▶ **WHAT TO PRODUCE**:
Give the data again exactly as it appears, excluding any pictures.

:: PROVIDED MATERIAL

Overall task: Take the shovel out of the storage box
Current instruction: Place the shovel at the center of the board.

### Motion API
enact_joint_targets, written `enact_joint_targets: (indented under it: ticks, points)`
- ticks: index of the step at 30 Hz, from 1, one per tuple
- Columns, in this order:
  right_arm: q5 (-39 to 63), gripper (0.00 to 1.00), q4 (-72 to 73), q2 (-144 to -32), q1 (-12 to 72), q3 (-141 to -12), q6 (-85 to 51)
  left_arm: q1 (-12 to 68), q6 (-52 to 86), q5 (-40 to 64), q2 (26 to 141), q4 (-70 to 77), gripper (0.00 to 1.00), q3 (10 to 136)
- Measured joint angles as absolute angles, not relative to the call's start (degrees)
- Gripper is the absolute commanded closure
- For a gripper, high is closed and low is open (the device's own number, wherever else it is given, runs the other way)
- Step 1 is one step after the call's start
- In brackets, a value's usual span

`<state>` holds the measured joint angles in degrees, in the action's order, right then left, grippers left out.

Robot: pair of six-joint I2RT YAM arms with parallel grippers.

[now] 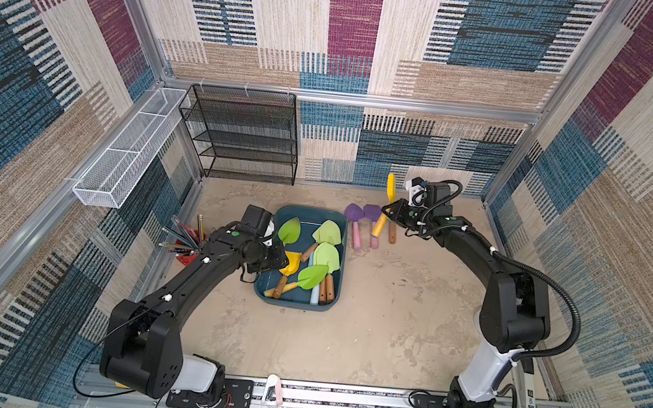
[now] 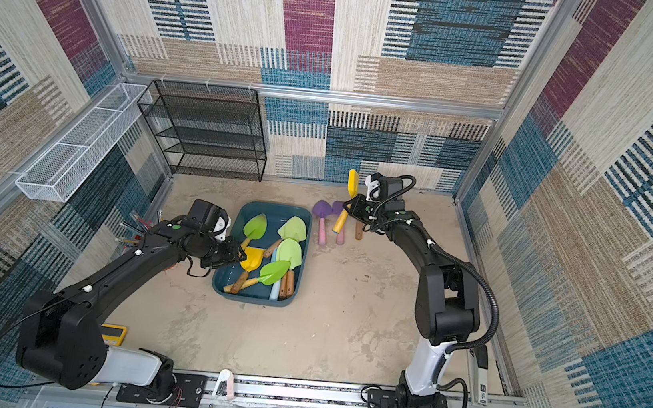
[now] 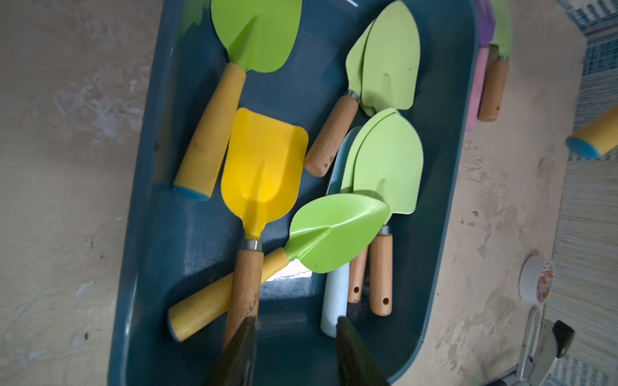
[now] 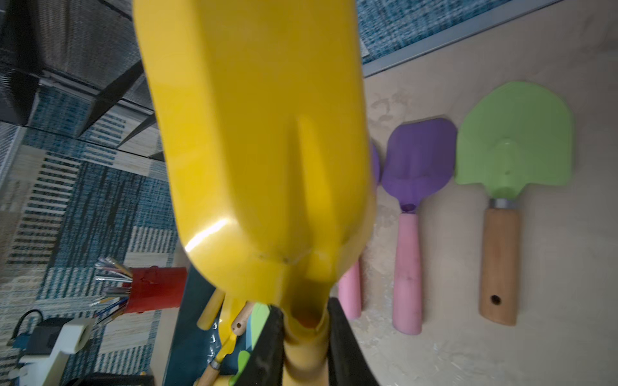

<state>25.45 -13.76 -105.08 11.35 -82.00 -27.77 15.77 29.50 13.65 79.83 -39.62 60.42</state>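
Dark teal storage box (image 1: pixel 299 296) of smooth plastic, rounded at the corners, low-rimmed, set on the mottled, sand-coloured bench (image 1: pixel 388 304) left of centre. Inside, a loose heap of shovels (image 3: pixel 388 167): glossy green leaf-shaped blades, one squared yellow blade (image 3: pixel 264 160) on a wooden handle with a metal collar. Other handles yellow with blue end caps, plain wood with a drilled hole, or pale blue.

Left fingers (image 3: pixel 351 354) spread over the box with nothing between them, one tip overlapping that wooden handle; contact hard to judge. Right fingers (image 4: pixel 347 351) pinching the neck of another yellow shovel (image 4: pixel 254 133), held clear of the box above the far right of the bench. Blade blurred, filling most of the right wrist view.

Beneath it on the bench, two purple scoops (image 4: pixel 418 160) with pink handles, one nearly hidden, and a green spade (image 4: pixel 515 133) with a wooden handle. Orange print on a tape roll (image 3: pixel 536 279), too small to read.
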Motion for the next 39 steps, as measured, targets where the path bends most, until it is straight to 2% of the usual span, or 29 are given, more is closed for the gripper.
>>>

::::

▶ **TASK RESULT**:
Overall task: Take the shovel out of the storage box
Current instruction: Place the shovel at the center of the board.

### Motion API
enact_joint_targets, written `enact_joint_targets: (indented under it: ticks, points)`
- ticks: index of the step at 30 Hz, from 1, one per tuple
- Columns, in this order:
  right_arm: q5 (-39 to 63), gripper (0.00 to 1.00), q4 (-72 to 73), q2 (-144 to -32), q1 (-12 to 72), q3 (-141 to -12), q6 (-85 to 51)
  left_arm: q1 (-12 to 68), q6 (-52 to 86), q5 (-40 to 64), q2 (26 to 141), q4 (-70 to 77), gripper (0.00 to 1.00), q3 (10 to 136)
- Measured joint angles as absolute angles, not relative to the call's start (degrees)
- Gripper is the absolute commanded closure
- For a gripper, high is closed and low is open (the device's own number, wherever else it is given, runs the other way)
- Step 1 is one step after the call's start
- In brackets, a value's usual span

`<state>` holds the measured joint angles in degrees, in the action's order, right then left, grippers left out.

Robot: pair of six-joint I2RT YAM arms with parallel grippers.

[now] 
[now] 
[now] 
[now] 

<state>25.45 -13.76 -105.08 11.35 -82.00 -27.77 15.77 29.50 13.65 79.83 -39.62 60.42</state>
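Dark teal storage box (image 1: pixel 299 296) of smooth plastic, rounded at the corners, low-rimmed, set on the mottled, sand-coloured bench (image 1: pixel 388 304) left of centre. Inside, a loose heap of shovels (image 3: pixel 388 167): glossy green leaf-shaped blades, one squared yellow blade (image 3: pixel 264 160) on a wooden handle with a metal collar. Other handles yellow with blue end caps, plain wood with a drilled hole, or pale blue.

Left fingers (image 3: pixel 351 354) spread over the box with nothing between them, one tip overlapping that wooden handle; contact hard to judge. Right fingers (image 4: pixel 347 351) pinching the neck of another yellow shovel (image 4: pixel 254 133), held clear of the box above the far right of the bench. Blade blurred, filling most of the right wrist view.

Beneath it on the bench, two purple scoops (image 4: pixel 418 160) with pink handles, one nearly hidden, and a green spade (image 4: pixel 515 133) with a wooden handle. Orange print on a tape roll (image 3: pixel 536 279), too small to read.
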Motion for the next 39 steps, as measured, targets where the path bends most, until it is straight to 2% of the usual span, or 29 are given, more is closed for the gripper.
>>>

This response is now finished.